The government’s decision to postpone the implementation of capital gains tax on real estate is unlikely to significantly stimulate Cambodia’s property market, but it will help prevent additional burden on buying and selling activities, according to a real estate expert.
The Ministry of Economy and Finance announced that the tax will now take effect from January 2027, delaying its implementation by another year.
A notification issued by the General Department of Taxation on January 2 confirmed that the postponement was made in accordance with an approval note from Prime Minister Hun Manet dated December 24, 2025 referencing Letter No. 12792 MEF from the finance ministry.
The notice stated, “Capital gains tax derived from the sale or transfer of real estate shall apply to capital gains arising from January 1, 2027 onward.”
It further clarified that the tax on the sale or transfer of leases, investment assets, businesses, intellectual property and foreign currency will still come into effect from January 1, 2026.

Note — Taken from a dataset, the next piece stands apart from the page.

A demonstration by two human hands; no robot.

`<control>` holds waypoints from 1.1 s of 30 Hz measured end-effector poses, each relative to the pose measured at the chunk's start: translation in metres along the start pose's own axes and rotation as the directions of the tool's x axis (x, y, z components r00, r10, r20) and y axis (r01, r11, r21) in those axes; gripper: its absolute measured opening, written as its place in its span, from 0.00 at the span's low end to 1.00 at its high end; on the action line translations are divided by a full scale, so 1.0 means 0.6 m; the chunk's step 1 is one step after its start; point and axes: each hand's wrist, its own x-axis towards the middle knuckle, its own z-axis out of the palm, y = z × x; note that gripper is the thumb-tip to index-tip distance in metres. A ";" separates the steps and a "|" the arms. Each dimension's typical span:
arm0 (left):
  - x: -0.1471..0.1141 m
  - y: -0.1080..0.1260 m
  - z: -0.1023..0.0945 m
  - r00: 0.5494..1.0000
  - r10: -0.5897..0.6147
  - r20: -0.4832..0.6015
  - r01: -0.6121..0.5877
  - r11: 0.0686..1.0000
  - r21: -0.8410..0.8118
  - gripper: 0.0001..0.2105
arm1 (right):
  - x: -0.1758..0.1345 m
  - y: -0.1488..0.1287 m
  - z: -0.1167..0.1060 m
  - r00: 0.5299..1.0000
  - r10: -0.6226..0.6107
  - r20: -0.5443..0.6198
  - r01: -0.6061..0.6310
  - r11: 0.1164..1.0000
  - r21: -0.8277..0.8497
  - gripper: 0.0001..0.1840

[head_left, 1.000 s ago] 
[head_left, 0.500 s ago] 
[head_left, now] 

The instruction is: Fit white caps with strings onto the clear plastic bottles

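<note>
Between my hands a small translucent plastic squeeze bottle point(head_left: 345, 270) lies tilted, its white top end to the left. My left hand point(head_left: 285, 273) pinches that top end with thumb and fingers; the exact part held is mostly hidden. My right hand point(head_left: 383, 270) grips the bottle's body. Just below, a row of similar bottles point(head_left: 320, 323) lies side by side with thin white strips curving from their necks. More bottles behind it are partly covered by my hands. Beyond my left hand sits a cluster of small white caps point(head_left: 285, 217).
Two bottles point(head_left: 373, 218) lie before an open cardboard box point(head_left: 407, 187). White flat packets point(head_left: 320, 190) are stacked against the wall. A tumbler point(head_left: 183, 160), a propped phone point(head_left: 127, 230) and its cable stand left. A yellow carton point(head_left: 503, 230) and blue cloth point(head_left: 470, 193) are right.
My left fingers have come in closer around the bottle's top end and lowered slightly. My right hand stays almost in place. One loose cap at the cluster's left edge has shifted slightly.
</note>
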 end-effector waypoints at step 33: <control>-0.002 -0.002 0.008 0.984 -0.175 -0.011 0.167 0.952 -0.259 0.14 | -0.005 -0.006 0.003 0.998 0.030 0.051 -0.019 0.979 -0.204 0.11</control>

Previously, the government had delayed the tax’s implementation until the end of 2025, citing weak global economic conditions and armed border tensions caused by Thai military activity.
Sam Soknoeun, CEO of Sam SN Group, told The Post on January 5 that although Cambodia has laws in place for the collection of capital gains tax on real estate, they have never previously been implemented. He said the latest postponement reflects the government’s consideration of the continued challenges facing the sector since the Covid-19 pandemic, as well as the impact of ongoing tensions along the Cambodian-Thai border.
He noted that once the tax is enforced, property prices are likely to rise, discouraging transactions.
“In order to avoid placing additional strain on Cambodia’s real estate sector, the government has decided to postpone the implementation of the [tax]. This postponement reflects the government’s intention not to add further pressure to the sector,” he said.
Asked whether the delay would significantly boost market activity, he responded, “The answer is no. It simply avoids adding further burden on buyers and sellers.”